Develop PTQ with MQBench

Assume we get a PTQ algorithm, which needs certain layers’ input and certain layers’ output for calibration. Also, some calib data provided. And thanks to the prepared model, we do not have to be disturbed by quant/calib/float mode choose. There are only a few steps to imply a PTQ in MQBench.

A fake quantizer.
Data hooks to get intra-network feature maps.
A loss function used in calibration.

Like stated in Quantization Function, a self-defined quantizer may be required for the PTQ.

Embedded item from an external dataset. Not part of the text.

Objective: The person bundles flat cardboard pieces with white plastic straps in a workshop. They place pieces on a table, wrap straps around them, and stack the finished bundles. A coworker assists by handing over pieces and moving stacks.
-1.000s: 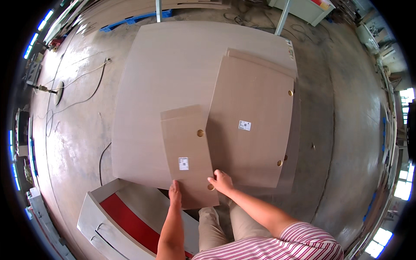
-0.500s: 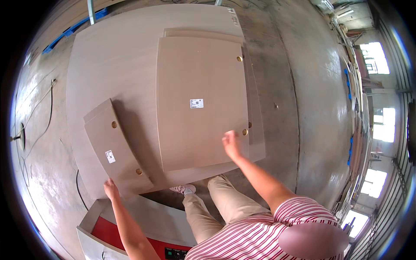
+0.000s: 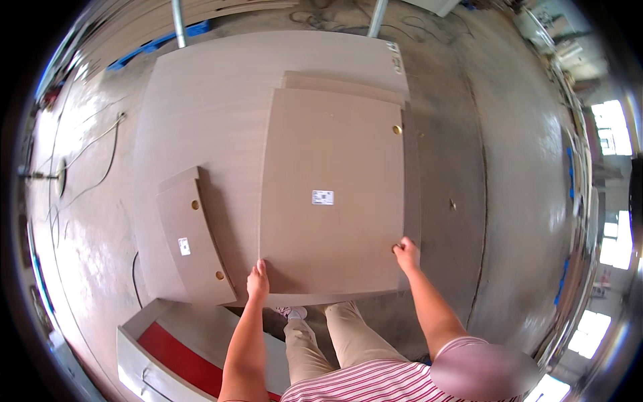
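Right of the laid-down narrow panel [image 3: 199, 242], the wide panel [image 3: 331, 177], not yet released, is being gripped by left hand [image 3: 257, 281] and right hand [image 3: 406, 254].

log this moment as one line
left hand: at large panel, left edge | right hand: at its right edge | narrow panel: lying apart, left

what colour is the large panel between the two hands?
The large panel is light brown, with a white label near its middle; best seen in the head view.
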`<action>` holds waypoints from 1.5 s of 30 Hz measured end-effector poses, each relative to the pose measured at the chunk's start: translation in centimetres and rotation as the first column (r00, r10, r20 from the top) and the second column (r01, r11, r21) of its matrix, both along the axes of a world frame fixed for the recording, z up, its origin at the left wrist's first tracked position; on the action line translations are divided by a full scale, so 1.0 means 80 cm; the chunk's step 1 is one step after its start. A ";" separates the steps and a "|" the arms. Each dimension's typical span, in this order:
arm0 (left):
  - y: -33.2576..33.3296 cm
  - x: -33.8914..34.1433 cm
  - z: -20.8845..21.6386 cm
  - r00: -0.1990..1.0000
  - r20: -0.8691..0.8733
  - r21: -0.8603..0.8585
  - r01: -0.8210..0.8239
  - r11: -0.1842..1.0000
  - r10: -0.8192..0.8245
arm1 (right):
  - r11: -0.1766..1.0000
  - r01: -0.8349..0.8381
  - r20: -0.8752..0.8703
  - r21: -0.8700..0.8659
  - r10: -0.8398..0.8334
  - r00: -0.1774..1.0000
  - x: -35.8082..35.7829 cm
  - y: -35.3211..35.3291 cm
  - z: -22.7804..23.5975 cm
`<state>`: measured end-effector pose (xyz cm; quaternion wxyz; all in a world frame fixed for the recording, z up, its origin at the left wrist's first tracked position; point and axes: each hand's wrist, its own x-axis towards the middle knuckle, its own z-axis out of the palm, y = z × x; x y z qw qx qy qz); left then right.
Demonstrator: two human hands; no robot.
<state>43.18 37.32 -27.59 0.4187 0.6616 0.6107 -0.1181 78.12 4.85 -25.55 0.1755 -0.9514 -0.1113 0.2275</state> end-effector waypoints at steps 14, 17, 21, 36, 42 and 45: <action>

Usually PTQ will adjust the weight via some quantization affine and backward in calibration, whichs need intra-network feature maps. We provided a hook mqbench.utils.hooks.DataSaverHook to catch input/output of a certain module. Just call it with torch.nn.Module.register_forward_hook like this, and similarly you can catch the gradients input/outputs:

def save_inp_oup_data(model: GraphModule, module: Module, cali_data: list, store_inp=True, store_oup=True):
    assert (not store_inp or not store_oup)
    data_saver = DataSaverHook(store_input=store_inp, store_output=store_oup, stop_forward=True)
    handle = module.register_forward_hook(data_saver)
    cached = []
    with torch.no_grad():
        for batch in cali_data:
            try:
                _ = model(batch.to(device))
            except StopForwardException:
                pass
            if store_inp:
                cached.append([inp.detach() for inp in data_saver.input_store])
            if store_oup:
                cached.append(data_saver.output_store.detach())
    handle.remove()
    return cached

Then you can design the PTQ function like:

def PTQ(model, data, *args, **kwargs):
    ptq_model = deepcopy_graphmodule(model)
    # diable the original model's update
    model.eval()
    # turn the original model into float
    disable_all(model)
    # turn the ptq model into quant
    enable_quantization(ptq_model)
    nodes = list(model.graph.nodes)
    modules = dict(model.named_modules())
    quant_modules = dict(ptq_model.named_modules())
    for node in nodes:
        if node.op == "call_module" and isinstance(modules[node.target], _PTQ_SUPPORT_TYPE):
            module = modules[node.target]
            quant_module = quant_modules[node.target]
            cached_oups = save_inp_oup_data(model, module, cali_data,
                                            store_inp=False, store_oup=True)
            cached_inps = save_inp_oup_data(quant_model, quant_module, cali_data,
                                            store_inp=True, store_oup=False)
            # this will update the quant_module's params
            do_your_calibration(quant_module, cached_inps, cached_oups)
    return quant_model